Work to complete
Give back the data below exactly as it was given.

Given data
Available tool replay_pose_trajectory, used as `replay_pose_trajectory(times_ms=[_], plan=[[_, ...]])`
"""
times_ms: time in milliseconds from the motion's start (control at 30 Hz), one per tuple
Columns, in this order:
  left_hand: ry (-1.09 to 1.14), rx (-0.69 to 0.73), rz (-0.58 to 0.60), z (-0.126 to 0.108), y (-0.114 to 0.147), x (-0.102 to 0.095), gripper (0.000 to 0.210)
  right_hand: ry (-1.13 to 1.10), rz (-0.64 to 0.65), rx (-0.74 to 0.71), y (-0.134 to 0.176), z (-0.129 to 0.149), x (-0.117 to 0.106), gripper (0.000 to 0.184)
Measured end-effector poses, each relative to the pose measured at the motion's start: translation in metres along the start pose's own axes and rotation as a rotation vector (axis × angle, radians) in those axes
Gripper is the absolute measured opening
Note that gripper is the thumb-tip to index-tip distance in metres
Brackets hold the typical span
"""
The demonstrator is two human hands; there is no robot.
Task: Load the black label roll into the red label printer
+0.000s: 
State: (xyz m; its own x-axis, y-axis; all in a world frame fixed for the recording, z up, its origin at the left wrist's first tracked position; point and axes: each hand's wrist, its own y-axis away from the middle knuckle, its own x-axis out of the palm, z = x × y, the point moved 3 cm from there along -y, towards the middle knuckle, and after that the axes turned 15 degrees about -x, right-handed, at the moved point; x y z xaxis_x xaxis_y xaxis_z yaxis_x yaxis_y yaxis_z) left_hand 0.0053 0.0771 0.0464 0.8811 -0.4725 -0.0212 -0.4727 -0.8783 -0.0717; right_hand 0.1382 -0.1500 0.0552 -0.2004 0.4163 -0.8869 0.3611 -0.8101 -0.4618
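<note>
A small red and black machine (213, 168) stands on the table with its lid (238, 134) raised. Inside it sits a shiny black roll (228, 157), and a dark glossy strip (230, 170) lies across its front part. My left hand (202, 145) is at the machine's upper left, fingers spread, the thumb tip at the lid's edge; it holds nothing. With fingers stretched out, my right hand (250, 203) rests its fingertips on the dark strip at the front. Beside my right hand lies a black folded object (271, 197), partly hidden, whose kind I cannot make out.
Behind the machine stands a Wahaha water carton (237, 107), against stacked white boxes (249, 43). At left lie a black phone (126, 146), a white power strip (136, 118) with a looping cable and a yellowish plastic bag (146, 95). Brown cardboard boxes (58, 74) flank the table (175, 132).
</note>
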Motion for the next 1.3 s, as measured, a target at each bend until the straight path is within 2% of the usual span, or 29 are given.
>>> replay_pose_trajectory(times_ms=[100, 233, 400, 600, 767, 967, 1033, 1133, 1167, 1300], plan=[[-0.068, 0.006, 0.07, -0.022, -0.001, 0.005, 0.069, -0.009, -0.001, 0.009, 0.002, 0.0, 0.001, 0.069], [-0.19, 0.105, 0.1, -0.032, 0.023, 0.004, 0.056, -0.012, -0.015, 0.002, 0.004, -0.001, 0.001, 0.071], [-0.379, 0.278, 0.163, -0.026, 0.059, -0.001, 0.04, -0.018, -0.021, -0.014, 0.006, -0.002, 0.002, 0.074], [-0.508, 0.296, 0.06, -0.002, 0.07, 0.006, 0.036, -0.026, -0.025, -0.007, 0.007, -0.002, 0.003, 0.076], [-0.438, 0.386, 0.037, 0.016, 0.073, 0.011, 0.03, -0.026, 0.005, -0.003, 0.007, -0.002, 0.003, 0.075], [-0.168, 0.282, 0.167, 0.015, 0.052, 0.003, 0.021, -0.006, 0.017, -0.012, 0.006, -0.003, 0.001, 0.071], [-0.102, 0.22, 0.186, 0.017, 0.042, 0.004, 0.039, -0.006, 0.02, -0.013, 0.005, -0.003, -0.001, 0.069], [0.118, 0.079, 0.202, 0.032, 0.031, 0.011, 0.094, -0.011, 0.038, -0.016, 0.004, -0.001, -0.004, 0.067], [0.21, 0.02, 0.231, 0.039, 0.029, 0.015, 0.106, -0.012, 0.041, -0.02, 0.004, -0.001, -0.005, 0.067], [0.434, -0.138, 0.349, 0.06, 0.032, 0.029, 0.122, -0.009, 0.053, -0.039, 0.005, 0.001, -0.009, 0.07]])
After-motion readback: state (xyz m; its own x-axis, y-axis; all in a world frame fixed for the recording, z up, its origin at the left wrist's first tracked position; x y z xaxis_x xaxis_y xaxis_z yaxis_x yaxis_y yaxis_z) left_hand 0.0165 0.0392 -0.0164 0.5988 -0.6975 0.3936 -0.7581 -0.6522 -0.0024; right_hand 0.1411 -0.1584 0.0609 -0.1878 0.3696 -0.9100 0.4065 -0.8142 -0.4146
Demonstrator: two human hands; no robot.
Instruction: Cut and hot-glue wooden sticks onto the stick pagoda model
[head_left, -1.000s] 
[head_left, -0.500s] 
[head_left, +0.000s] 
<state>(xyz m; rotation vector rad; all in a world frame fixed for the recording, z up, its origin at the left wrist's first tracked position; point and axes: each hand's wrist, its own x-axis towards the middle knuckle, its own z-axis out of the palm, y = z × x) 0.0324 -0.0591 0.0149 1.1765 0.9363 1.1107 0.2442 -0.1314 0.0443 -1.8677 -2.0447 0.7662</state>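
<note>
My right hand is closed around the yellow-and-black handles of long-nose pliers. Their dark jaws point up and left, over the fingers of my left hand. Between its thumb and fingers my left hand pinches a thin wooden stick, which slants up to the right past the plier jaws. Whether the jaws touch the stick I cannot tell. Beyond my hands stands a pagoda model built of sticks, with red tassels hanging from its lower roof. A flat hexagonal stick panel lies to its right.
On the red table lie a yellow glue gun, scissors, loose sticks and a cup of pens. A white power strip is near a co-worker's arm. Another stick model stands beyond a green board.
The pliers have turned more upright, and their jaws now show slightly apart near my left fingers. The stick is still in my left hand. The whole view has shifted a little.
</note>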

Solved exercise
Available tool replay_pose_trajectory, used as `replay_pose_trajectory(times_ms=[_], plan=[[_, ...]])`
"""
times_ms: time in milliseconds from the motion's start (control at 30 Hz), one per tuple
Columns, in this order:
  left_hand: ry (-1.09 to 1.14), rx (-0.69 to 0.73), rz (-0.58 to 0.60), z (-0.126 to 0.108), y (-0.114 to 0.147), x (-0.102 to 0.095), gripper (0.000 to 0.210)
  right_hand: ry (-1.13 to 1.10), rz (-0.64 to 0.65), rx (-0.74 to 0.71), y (-0.134 to 0.176), z (-0.129 to 0.149), x (-0.117 to 0.106), gripper (0.000 to 0.184)
Measured end-effector poses, each relative to the pose measured at the motion's start: translation in metres along the start pose's own axes and rotation as a rotation vector (axis × angle, radians) in those axes
Gripper is the absolute measured opening
Note that gripper is the thumb-tip to index-tip distance in metres
Brackets hold the typical span
"""
The demonstrator is two human hands; there is no robot.
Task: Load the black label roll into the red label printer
+0.000s: 
State: (xyz m; its own x-axis, y-axis; all in a world frame fixed for the recording, z up, its origin at the left wrist's first tracked position; point and axes: each hand's wrist, its own y-axis away from the middle knuckle, its own x-axis out of the palm, z = x × y, the point moved 3 cm from there along -y, towards the middle knuckle, and after that the axes turned 15 degrees about -x, right-handed, at the moved point; x y z xaxis_x xaxis_y xaxis_z yaxis_x yaxis_y yaxis_z) left_hand 0.0053 0.0771 0.0464 0.8811 -0.4725 -0.0212 -0.4727 -0.8783 -0.0717; right_hand 0.1382 -0.1500 0.0552 -0.2004 0.4163 -0.8869 0.3611 -0.8101 -0.4618
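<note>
A small red and black machine (213, 168) stands on the table with its lid (238, 134) raised. Inside it sits a shiny black roll (228, 157), and a dark glossy strip (230, 170) lies across its front part. My left hand (202, 145) is at the machine's upper left, fingers spread, the thumb tip at the lid's edge; it holds nothing. With fingers stretched out, my right hand (250, 203) rests its fingertips on the dark strip at the front. Beside my right hand lies a black folded object (271, 197), partly hidden, whose kind I cannot make out.
Behind the machine stands a Wahaha water carton (237, 107), against stacked white boxes (249, 43). At left lie a black phone (126, 146), a white power strip (136, 118) with a looping cable and a yellowish plastic bag (146, 95). Brown cardboard boxes (58, 74) flank the table (175, 132).
</note>
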Motion for the next 1.3 s, as measured, a target at each bend until the straight path is within 2% of the usual span, or 29 are given.
>>> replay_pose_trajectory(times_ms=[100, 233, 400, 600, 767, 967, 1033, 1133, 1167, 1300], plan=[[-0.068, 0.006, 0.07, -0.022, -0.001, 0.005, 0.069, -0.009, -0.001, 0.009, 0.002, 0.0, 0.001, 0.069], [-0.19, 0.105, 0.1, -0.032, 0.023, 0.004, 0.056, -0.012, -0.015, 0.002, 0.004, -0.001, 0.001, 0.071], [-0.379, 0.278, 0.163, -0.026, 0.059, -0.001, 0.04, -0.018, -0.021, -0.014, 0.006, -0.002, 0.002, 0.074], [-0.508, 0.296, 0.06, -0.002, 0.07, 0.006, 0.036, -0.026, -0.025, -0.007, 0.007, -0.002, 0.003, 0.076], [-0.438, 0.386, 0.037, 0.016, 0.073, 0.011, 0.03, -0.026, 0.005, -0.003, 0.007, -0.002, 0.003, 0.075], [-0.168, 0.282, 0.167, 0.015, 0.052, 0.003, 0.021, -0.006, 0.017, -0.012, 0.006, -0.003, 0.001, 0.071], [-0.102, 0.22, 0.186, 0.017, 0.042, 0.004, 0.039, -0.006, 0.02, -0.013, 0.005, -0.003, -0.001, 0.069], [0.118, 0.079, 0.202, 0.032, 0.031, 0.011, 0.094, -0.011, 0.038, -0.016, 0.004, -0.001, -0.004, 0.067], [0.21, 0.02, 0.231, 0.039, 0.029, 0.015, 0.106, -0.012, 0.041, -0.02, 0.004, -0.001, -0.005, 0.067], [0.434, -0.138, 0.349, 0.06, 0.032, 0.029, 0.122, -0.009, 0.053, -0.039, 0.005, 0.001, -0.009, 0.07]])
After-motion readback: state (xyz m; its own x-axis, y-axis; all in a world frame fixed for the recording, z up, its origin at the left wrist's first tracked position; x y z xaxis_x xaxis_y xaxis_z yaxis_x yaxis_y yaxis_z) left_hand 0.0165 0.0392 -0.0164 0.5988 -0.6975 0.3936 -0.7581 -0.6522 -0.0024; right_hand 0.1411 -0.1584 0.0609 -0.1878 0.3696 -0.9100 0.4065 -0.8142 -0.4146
Demonstrator: two human hands; no robot.
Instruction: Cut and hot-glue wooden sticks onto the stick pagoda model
[head_left, -1.000s] 
[head_left, -0.500s] 
[head_left, +0.000s] 
<state>(xyz m; rotation vector rad; all in a world frame fixed for the recording, z up, its origin at the left wrist's first tracked position; point and axes: each hand's wrist, its own x-axis towards the middle knuckle, its own z-axis out of the palm, y = z × x) 0.0324 -0.0591 0.0149 1.1765 0.9363 1.1107 0.2442 -0.1314 0.0443 -1.8677 -2.0447 0.7662</state>
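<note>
My right hand is closed around the yellow-and-black handles of long-nose pliers. Their dark jaws point up and left, over the fingers of my left hand. Between its thumb and fingers my left hand pinches a thin wooden stick, which slants up to the right past the plier jaws. Whether the jaws touch the stick I cannot tell. Beyond my hands stands a pagoda model built of sticks, with red tassels hanging from its lower roof. A flat hexagonal stick panel lies to its right.
On the red table lie a yellow glue gun, scissors, loose sticks and a cup of pens. A white power strip is near a co-worker's arm. Another stick model stands beyond a green board.
The pliers have turned more upright, and their jaws now show slightly apart near my left fingers. The stick is still in my left hand. The whole view has shifted a little.
</note>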

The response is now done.